For a technology to supercede another it needs to encompasses whatever was useful and valuable about the previous technology. Just like mobile gaming, VR is just a subset of gaming as a whole and a subset can't replace the superset which is why I'm sceptical about statements like "VR is the future of gaming" at least when taken literally.

ApocalypseShadow115d ago (Edited 115d ago )

VR is definitely a part of gaming too. Besides the other uses I mentioned that are happening as I speak. I mentioned them because they are outside of gaming. Every day, there's another use for VR.

No one knows what today's children will be into when they grow up. But it's definitely not going to be the exact things we do and use every day.

They are living in an era of driverless cars, AI, drones, VR, AR, high definition, Bluetooth, wireless streaming, etc.

They walk around with phones that have so many uses, that they've replaced for many the GPS, cameras, calculators, PCs, televisions, paper calendars, MP3 players and so on. Hell, we got people like that French guy Frank flying around on hover boards at over 80 mph.

But I refuse to believe gamers will still be sitting in front of a huge television playing games like I did with Pinball Machines, Pong, Atari and game consoles up into today.

They will be playing VR games, AR games. And if they do play flat games, that light, flat, pancake lense headset will put a huge 200 in screen or any size screen in their face without a huge TV on the wall. It won't replace all gaming as there are people today that still use records for music listening. I still have them and they still sell them.

But for many, VR will be their standard way of playing. It's like the guy with his horse and carriage saying the horseless carriage will never catch on. But now, there's more cars today than probably all the horses on this planet.

I_am_Batman114d ago (Edited 114d ago )

@ApocalypseShadow: I don't have a crystal ball, but I highly doubt people will ever prefer a head mounted display over a stationary screen for non-vr games. It's less comfortable, constricting, potentially much more hazardous for your eyesight and most importantly completely pointless. There is no alternative to it in vr games, but why would anyone want to wear it for no upside at all?

The issue I have with some of your analogies is that they're not analogous. Whether the music you listen to comes from a vinyl record, a cassette tape, a CD or a server doesn't matter, because it has little to no impact on the way musicians compose, perform and record their work.
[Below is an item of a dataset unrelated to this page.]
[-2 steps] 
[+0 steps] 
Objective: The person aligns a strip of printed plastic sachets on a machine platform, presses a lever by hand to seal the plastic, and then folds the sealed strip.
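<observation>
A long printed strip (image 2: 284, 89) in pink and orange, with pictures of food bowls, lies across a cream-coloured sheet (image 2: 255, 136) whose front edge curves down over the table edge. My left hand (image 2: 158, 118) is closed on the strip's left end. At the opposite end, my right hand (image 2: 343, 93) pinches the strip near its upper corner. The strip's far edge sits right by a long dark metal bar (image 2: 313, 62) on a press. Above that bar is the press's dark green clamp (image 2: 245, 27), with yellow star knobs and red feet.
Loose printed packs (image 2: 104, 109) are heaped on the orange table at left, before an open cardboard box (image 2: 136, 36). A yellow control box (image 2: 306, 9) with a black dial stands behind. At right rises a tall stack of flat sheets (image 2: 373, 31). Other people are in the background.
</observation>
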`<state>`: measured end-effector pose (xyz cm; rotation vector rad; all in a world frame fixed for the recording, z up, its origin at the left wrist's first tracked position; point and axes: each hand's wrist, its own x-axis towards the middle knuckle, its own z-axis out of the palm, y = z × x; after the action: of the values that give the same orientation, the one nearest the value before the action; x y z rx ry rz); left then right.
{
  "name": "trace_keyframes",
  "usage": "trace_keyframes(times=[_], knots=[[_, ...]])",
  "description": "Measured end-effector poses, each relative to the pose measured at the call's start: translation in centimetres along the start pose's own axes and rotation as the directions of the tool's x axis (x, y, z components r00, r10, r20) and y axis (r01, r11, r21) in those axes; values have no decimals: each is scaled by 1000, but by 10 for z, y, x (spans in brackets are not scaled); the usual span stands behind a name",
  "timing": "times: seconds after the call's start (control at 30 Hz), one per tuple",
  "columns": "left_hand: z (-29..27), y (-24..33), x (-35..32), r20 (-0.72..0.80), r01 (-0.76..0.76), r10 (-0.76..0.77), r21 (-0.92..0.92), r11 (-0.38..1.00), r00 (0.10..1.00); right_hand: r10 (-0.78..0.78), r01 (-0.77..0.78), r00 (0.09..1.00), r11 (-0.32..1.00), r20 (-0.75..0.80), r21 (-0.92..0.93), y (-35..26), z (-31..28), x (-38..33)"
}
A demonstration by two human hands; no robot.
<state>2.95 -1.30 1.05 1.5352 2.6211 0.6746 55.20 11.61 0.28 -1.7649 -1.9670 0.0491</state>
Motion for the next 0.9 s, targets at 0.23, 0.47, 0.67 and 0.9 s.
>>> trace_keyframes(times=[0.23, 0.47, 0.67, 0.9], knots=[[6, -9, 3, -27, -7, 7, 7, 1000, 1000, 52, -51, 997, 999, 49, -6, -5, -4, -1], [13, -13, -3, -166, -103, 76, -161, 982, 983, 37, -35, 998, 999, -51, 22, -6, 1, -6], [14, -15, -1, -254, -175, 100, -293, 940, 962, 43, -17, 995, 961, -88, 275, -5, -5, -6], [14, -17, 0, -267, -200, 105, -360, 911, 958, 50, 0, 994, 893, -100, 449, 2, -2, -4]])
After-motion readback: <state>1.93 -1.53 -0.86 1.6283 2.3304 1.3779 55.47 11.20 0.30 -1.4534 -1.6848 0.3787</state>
Developing a VR game is completely different from developing a "flat game" as you call them. Theoretically you can add some VR mode to everything, but if it's just an added gimmick that isn't synergizing with the game design goals of the developer, nobody will play it. I'm currently playing Street Fighter 6 and I can't think of anything VR could do for a game like this and as long as VR can't encompass all aspects that people enjoy about traditional games, it will not supersede it. That's also why the car and horse analogy doesn't work for me.

ApocalypseShadow112d ago

You forget that VR can create a small screen or a 200 inch screen on the fly. No need of a television. That's even with glasses AR that we'll get to.

You're also assuming kids today will be watching TV and sitting in front of this huge screen. Most don't as they watch content on their phones or tablets. It's why old media had to branch out to streaming or buy others as today's youth don't care what's playing on TV.

Who thought people of today would be carrying around portable computers in their pockets? Who thought that there would be flying cars? Or artificial intelligence?

You say VR is different than programming for today's games. 3D games were different than 2D games and different than basic cursors on a screen. They LEARNED. It's not rocket science. And a lot of developers are learning today to create content for tomorrow. Programming doesn't stop. It has continued to grow and expand.

Thinking people of today will be using the same products the same way for the next hundreds years is not getting the picture. You are but a snapshot in history. Just as a guy 100 years ago was only a snapshot thinking about the products he used and how advanced he thought they were at the time.

If we live long enough, we'll see who's right. Won't take long though.